At $863 per share at the time of writing, the stock could be a candidate for a split in the future. Will the stock hit $1,000 by the end of the year, and is it a good buy at these prices? Let’s find out.

Strong growth and rising prices coming?

The COVID-19 pandemic has been a boon for retailers like Costco. Revenue growth has accelerated, pushing annual sales from $150 billion to $200 billion in just a few years. But unlike other retailers, Costco hasn’t seen the pandemic impact growth. In fact, the company has continued to grow strongly and recently surpassed $250 billion in annual sales.

This was followed by net profit with earnings per share (Earnings per share) nearly 100% in the past five years. That strong growth has investors speculating that Costco’s membership program will soon see price increases. Membership currently costs $60 or $120, depending on the tier. There are more than 100 million members, and the company hasn’t raised its membership price since 2017. Costco typically raises membership fees every five years or so, meaning the company is behind on price increases.

And thanks to the high profit margins on the memberships themselves, the higher prices could help Costco continue to grow earnings per share over the next five years as well.

Forget $1,000 per share – focus on valuation instead

It would take a 16% rise in Costco’s stock price to break into the four-figure area, and since the stock has already risen by twice that amount in the first half of 2024, I have no doubt that Costco could break $1,000 before the end of the year.

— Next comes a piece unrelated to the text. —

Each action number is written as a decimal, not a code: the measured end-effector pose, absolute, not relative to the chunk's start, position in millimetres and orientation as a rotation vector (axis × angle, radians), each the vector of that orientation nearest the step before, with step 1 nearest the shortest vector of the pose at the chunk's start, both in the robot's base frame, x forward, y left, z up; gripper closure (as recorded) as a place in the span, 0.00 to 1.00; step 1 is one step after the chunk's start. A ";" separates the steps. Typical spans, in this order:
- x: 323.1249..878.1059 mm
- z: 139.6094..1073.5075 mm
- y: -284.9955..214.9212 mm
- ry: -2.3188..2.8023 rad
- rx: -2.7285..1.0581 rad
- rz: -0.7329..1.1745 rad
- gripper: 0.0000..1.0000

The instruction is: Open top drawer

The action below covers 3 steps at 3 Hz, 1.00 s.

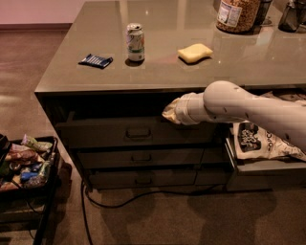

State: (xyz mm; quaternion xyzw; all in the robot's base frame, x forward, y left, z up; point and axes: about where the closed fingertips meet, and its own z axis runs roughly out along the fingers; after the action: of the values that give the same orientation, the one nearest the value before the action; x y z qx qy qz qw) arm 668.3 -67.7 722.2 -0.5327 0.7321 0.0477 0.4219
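The gripper [169,113] sits at the upper edge of the top drawer [100,134], right of its small central handle [138,133]; whether it is spread or closed cannot be told. This drawer is the highest of three wide fronts under the grey counter [62,79]. On the counter stand a can [135,42] and a labelled jar [237,12] (neither legible). A snack bag [256,141] in the narrower drawer [267,167] alongside shows letters like "POPC".

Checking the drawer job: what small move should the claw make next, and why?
Probably pull straight back toward the robot. The claw sits at the top drawer's upper edge, right of its handle, and the drawer looks only slightly out.
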 end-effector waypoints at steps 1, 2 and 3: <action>670.1 721.1 -66.4 1.829 -1.335 0.116 1.00; 682.2 717.6 -68.4 1.811 -1.339 0.063 1.00; 700.0 707.5 -69.8 1.779 -1.337 0.031 1.00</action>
State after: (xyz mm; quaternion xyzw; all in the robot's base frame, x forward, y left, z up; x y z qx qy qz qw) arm 700.0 -69.8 707.5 -0.5387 0.7169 0.0123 0.4424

Such a high stock price also makes Costco a candidate for a stock split. Investors have recently seen Nvidia And Chipotle The company is going through this process, and Costco’s last stock split was in 2000.

But investors shouldn’t focus on either of these things. Stock splits don’t matter in the long run. Stock splits simply mean there are more shares of the same company available on the market. The actual stock price doesn’t matter; what matters is the valuation.

Costco’s value has been steadily rising for years. It currently has a price-to-earnings ratio of 53, which is close to an all-time high and well above its long-term average of 27.

At these levels, investors have very high expectations for Costco’s future growth.

Cost to Benefit Ratio Chart

Cost to Benefit Ratio Chart

Avoid Costco Stock (For Now)

Costco is a great company. Even with $250 billion in sales over the past 12 months, the company managed to grow comparable sales by 6.5% in the third quarter of fiscal 2024 (ended May 12). E-commerce sales were up 20.7% year over year. Earnings are expected to continue to rise as well, thanks to its track record of slow and steady growth.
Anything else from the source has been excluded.